Text adapted in 2023 from Opioid Use and Opioid Use Disorders in The Primary Care Addiction Toolkit. Available online only.
Prescribing methadone
As of May 2018, Health Canada has removed federal exemptions for physicians to prescribe and provide methadone to their patients. Prescribers and pharmacists must still meet all other provisions of the Narcotic Control Regulations, as well as requirements set by their province or territory or the licensing authority for safe prescribing.
How methadone works
Methadone is a synthetic oral full mu opioid agonist with effects similar to those of morphine. Its unique pharmacological properties make methadone effective in the treatment of opioid use disorder. Methadone has a slow onset and long duration of action and does not cause intoxication or sedation.
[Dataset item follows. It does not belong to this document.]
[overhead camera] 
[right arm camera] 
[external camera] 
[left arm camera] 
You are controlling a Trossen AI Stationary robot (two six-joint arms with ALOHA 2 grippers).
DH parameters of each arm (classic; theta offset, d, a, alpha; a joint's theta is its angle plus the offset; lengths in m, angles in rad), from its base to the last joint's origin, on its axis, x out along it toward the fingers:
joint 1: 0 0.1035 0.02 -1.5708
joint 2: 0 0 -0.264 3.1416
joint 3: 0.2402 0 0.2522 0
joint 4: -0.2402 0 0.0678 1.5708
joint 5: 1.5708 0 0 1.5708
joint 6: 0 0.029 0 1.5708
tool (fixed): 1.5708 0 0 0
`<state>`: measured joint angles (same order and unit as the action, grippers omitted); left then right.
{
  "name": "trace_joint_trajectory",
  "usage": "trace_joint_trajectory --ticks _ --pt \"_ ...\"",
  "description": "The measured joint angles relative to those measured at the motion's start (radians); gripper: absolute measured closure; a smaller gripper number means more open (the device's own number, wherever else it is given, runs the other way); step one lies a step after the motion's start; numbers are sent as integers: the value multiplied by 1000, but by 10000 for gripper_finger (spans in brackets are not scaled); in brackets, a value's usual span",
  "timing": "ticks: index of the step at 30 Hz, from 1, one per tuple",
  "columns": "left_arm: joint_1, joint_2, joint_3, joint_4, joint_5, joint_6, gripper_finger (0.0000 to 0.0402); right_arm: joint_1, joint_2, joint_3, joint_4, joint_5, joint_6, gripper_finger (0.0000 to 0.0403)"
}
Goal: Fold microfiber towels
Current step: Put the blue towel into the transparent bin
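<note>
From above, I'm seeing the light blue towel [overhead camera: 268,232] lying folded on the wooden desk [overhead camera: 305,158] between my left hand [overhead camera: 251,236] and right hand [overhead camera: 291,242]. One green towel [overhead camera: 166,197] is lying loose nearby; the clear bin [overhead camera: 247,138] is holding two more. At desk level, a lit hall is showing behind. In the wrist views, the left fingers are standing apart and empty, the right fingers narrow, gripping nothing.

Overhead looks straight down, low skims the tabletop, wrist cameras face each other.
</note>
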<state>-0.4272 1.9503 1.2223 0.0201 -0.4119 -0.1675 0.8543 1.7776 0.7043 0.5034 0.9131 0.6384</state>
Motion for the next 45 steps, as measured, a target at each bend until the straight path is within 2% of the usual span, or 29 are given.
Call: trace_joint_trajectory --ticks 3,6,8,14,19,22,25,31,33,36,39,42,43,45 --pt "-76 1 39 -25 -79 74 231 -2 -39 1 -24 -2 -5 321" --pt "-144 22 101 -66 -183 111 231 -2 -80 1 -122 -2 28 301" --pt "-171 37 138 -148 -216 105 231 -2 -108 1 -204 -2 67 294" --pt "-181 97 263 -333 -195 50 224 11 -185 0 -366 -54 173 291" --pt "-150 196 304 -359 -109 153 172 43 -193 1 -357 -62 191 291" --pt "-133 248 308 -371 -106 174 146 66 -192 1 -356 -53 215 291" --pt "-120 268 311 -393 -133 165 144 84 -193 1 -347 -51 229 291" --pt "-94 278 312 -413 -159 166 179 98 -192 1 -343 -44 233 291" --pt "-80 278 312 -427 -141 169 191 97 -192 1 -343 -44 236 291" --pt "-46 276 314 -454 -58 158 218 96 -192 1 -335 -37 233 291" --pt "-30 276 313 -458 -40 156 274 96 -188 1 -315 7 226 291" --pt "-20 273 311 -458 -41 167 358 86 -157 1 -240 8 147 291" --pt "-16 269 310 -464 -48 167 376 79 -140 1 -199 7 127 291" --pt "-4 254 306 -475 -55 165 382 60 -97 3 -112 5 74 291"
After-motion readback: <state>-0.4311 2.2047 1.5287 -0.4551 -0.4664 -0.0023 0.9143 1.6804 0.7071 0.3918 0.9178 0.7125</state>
Patients on an optimal daily dose of methadone experience relief of withdrawal symptoms and cravings for 24 hours, and are able to function normally without sedation or euphoria.
Methadone safety
Methadone has an average half-life of 25 hours (range: 13–47 hours). It is readily absorbed from the small intestine, and with repeated dosing leads to a gradual accumulation of methadone in the serum. Steady state can be achieved after four to five half-lives, or approximately three to seven days of dosing. Clinically, this means that a methadone dose that is barely adequate on day 1 could cause a fatal overdose on day 5 due to respiratory depression if the initial dose is too high. Strict dosing protocols help prescribers identify patients who are at higher risk of methadone toxicity and who may benefit from a lower induction dose.
Higher doses of methadone may be associated with a prolonged QT interval and arrhythmias such as torsades de pointes, which can be fatal. Baseline ECG is recommended, but lack of access to testing should not be a barrier to receiving methadone. The ECG should be repeated if the methadone dose reaches 120 mg or if the patient experiences cardiac symptoms or has pre-existing risk factors (American Society of Addiction Medicine, 2020; Centre for Addiction and Mental Health [CAMH], 2021).
Methadone also has the potential for adverse interactions with other medications, such as antibiotics and antidepressants, or if it is taken with other medications known to cause QT prolongation (Bruneau et al., 2018).
Methadone reduces the risk of overdose among patients who use fentanyl. Reaching a therapeutic dose safely and quickly increases retention in treatment. Patients who use fentanyl may require faster titration of methadone and may need therapeutic doses of 100 mg of methadone or higher due to higher opioid tolerance (Bromley et al., 2021).
Candidates for methadone treatment
Methadone may be the most appropriate opioid agonist therapy (OAT) option for patients who (CAMH, 2021; Canadian Research Initiative in Substance Misuse, 2018):
- prefer methadone over buprenorphine-naloxone
- show an inadequate or poor response to buprenorphine-naloxone
- have very high opioid tolerance. Higher doses of methadone may be more effective than buprenorphine for treatment retention among patients with addiction to illicit opioids such as fentanyl (Bromley et al., 2021).